President hits 50% approval in ABC/W. Post poll: “Boosted by improved public confidence in his economic stewardship, President Obama for the first time holds a clear edge over Republican presidential candidate Mitt Romney … 55 percent of those who are closely following the campaign say they disapprove of what the GOP candidates have been saying. By better than 2 to 1, Americans say the more they learn about Romney, the less they like him.”

Romney hasn’t talked to a voter in three weeks. W. Post: “The objective: appear presidential, avoid gaffes and convince Republicans that they have no reasonable option left but to rally around Romney’s winning candidacy.”

Breakfast Sides

Communications Workers of America to intensify effort to stop union-busting measure in FAA reauthorization. TPM: “...what went in was this: a new union-busting measure would make it harder for workers to trigger a union election by increasing the percentage of workers who must declare interest in unionizing from 35 to 50 … if the bill passes unchanged, it threatens to widen a rift between labor and incumbent Democrats this election year.”

China opposes EU carbon tax on airlines.
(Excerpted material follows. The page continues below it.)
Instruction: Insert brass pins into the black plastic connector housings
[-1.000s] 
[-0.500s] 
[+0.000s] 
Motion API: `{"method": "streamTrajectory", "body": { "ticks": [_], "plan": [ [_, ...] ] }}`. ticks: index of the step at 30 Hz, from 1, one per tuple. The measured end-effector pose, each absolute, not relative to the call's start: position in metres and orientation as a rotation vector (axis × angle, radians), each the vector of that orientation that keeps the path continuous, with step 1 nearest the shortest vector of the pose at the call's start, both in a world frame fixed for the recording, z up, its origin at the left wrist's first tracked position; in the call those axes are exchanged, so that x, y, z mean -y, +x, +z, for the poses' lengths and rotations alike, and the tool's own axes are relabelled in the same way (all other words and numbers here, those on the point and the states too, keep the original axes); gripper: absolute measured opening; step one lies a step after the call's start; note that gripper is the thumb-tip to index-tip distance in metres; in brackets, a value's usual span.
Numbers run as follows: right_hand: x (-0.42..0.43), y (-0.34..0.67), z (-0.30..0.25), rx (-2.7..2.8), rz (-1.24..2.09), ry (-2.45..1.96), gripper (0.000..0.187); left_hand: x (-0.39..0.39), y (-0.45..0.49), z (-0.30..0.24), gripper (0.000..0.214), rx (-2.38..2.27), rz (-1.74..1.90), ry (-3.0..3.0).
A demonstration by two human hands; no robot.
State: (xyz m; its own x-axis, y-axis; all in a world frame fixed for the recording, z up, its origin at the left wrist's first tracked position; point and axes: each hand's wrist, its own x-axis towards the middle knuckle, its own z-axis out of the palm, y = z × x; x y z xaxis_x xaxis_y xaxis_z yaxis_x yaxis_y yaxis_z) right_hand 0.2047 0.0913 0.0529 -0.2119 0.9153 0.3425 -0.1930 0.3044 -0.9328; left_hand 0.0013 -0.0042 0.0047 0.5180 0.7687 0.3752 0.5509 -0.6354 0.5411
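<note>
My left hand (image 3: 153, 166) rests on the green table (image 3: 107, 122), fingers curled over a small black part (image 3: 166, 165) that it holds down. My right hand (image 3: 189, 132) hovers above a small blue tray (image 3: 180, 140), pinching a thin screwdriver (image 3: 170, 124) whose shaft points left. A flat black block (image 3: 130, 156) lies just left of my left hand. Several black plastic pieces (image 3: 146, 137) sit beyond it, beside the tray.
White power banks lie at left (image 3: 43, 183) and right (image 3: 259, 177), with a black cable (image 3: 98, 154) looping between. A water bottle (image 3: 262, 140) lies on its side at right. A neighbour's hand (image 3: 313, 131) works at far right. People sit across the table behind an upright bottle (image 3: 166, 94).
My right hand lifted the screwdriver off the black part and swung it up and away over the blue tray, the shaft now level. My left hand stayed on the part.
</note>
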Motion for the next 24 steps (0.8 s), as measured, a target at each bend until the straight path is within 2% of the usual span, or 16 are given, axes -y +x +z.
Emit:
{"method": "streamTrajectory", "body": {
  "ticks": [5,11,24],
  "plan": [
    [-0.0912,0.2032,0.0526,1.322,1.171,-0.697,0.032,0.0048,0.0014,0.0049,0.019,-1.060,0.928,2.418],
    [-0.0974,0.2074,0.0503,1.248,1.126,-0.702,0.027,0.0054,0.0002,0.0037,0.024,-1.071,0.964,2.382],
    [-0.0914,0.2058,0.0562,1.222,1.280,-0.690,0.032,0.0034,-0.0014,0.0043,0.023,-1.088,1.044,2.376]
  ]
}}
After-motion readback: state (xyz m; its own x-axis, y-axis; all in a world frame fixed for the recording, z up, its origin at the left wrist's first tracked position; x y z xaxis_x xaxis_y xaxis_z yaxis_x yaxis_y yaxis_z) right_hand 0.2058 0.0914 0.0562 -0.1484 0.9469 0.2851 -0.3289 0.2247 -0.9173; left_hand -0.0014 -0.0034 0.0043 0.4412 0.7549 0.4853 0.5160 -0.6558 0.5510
AP: “China announced Monday it will prohibit its airlines from paying European Union charges on carbon emissions … governments including China, the United States and Russia oppose them … Beijing could have unusually strong leverage in a possible dispute because its state-owned airlines carry large numbers of Chinese and other Asian tourists to Europe. Any disruption would hurt Europe's travel industry when the continent is struggling with a debt crisis and high unemployment.”
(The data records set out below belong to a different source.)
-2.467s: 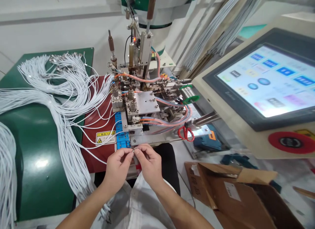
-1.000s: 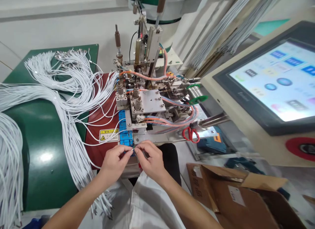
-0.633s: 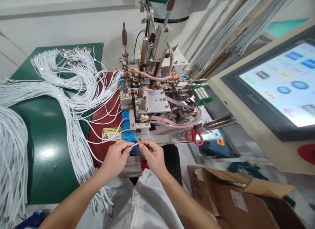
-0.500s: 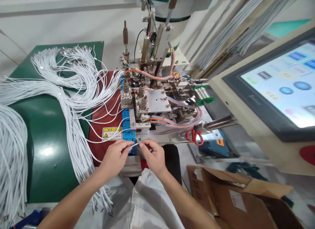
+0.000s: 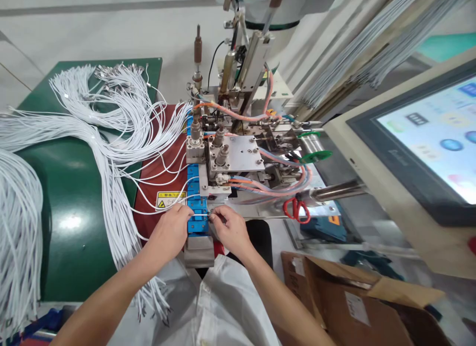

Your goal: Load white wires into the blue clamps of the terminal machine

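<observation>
My left hand and my right hand meet at the front of a small metal machine. Both pinch the end of one thin white wire, stretched between their fingertips over the blue fixture blocks. The right fingertips hold the wire's tip at the machine's front plate. The wire trails left toward a large bundle of white wires lying on the green table.
A touchscreen panel stands at the right. Red-handled scissors hang off the machine's right side. An open cardboard box sits at the lower right. A yellow warning label lies on the red mat. More white wires hang at the upper right.
Both hands have moved forward, from just in front of the machine onto the blue blocks, still pinching the wire. The view has shifted to the left.
</observation>
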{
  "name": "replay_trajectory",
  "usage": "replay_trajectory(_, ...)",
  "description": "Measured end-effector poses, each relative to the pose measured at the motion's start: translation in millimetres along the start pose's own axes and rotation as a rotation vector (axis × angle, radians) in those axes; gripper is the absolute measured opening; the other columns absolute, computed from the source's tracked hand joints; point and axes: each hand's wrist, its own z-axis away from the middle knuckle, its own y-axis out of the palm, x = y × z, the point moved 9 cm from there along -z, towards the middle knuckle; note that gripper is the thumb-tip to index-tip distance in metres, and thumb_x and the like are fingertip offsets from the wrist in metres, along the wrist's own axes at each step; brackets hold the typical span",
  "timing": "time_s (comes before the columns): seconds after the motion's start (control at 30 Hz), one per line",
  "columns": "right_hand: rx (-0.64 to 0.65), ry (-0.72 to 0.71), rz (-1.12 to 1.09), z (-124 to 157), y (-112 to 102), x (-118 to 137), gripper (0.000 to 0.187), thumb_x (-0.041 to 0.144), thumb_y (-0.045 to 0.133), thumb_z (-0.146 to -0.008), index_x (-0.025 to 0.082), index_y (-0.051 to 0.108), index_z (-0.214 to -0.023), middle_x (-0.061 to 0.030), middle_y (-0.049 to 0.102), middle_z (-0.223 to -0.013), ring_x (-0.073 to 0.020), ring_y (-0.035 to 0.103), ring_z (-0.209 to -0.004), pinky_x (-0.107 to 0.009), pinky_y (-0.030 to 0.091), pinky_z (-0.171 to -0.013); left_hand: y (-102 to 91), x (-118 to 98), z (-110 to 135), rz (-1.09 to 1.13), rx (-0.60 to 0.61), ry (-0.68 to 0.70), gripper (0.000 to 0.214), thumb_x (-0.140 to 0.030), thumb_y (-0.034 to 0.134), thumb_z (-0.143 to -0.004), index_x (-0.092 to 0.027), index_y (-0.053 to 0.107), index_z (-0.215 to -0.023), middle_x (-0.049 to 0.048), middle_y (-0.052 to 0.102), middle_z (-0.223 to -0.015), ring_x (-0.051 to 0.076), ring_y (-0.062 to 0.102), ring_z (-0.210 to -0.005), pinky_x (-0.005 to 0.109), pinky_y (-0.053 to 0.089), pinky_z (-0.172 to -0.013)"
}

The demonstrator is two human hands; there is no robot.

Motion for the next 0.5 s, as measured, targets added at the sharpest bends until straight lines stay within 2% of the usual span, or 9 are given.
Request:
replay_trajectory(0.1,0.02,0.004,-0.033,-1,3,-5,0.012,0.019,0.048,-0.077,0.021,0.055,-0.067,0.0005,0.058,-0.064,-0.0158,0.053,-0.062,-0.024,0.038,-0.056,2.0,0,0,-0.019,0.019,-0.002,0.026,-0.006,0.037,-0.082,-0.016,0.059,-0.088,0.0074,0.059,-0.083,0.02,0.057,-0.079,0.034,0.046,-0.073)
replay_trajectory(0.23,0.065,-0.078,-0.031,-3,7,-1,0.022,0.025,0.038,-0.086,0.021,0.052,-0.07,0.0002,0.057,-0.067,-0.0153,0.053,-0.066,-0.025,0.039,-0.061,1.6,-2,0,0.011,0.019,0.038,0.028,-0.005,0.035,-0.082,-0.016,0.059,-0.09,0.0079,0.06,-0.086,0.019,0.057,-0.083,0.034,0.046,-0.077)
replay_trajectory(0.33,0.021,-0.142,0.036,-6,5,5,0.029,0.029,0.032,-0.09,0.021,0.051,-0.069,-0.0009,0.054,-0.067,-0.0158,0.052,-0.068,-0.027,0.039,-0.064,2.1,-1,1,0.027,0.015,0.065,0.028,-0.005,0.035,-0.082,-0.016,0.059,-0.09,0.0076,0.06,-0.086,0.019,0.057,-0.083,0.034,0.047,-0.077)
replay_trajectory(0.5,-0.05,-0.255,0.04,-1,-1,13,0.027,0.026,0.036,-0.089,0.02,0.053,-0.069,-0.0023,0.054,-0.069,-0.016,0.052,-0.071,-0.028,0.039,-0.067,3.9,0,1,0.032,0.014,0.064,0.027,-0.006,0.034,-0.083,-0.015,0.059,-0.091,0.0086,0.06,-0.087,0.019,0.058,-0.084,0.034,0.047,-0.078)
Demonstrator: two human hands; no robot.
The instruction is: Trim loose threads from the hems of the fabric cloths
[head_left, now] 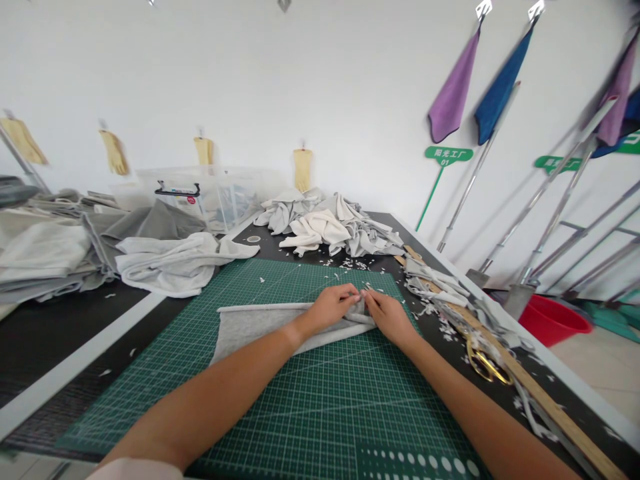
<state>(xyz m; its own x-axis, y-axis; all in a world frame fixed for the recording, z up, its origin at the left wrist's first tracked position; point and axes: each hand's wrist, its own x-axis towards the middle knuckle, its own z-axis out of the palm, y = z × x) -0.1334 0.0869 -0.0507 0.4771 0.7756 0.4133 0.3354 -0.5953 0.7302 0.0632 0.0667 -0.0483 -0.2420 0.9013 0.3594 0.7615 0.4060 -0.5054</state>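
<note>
A light grey piece of fabric with pale rolled edges lies lengthwise on a green gridded cutting mat. Over its right end, my left hand pinches the cloth between thumb and fingers. Close beside it, almost touching fingertip to fingertip, my right hand is also closed on the same end. A small pale bit shows at the right fingertips; I cannot make out whether it is a scrap or part of the cloth. My left forearm hides some of the fabric's lower edge.
Crumpled cloth is heaped behind the mat and at left. Gold-handled scissors, a wooden ruler and fabric scraps lie along the right edge. Clear plastic bins stand at the back; a red bucket is on the floor.
</note>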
New rule will save money on prescription drugs. Stateline: “The federal government this week announced a rule change it says will save the federal-state Medicaid program $17.7 billion over the next five years … Instead of paying for drugs based on drug company price lists, which are often inflated, Alabama decided a few years ago to start paying local pharmacies for prescriptions based on what they actually paid for the medicines … Now, the federal government is proposing to make it easier for all states to take the same approach, and it is offering some assistance with collecting the pricing data.”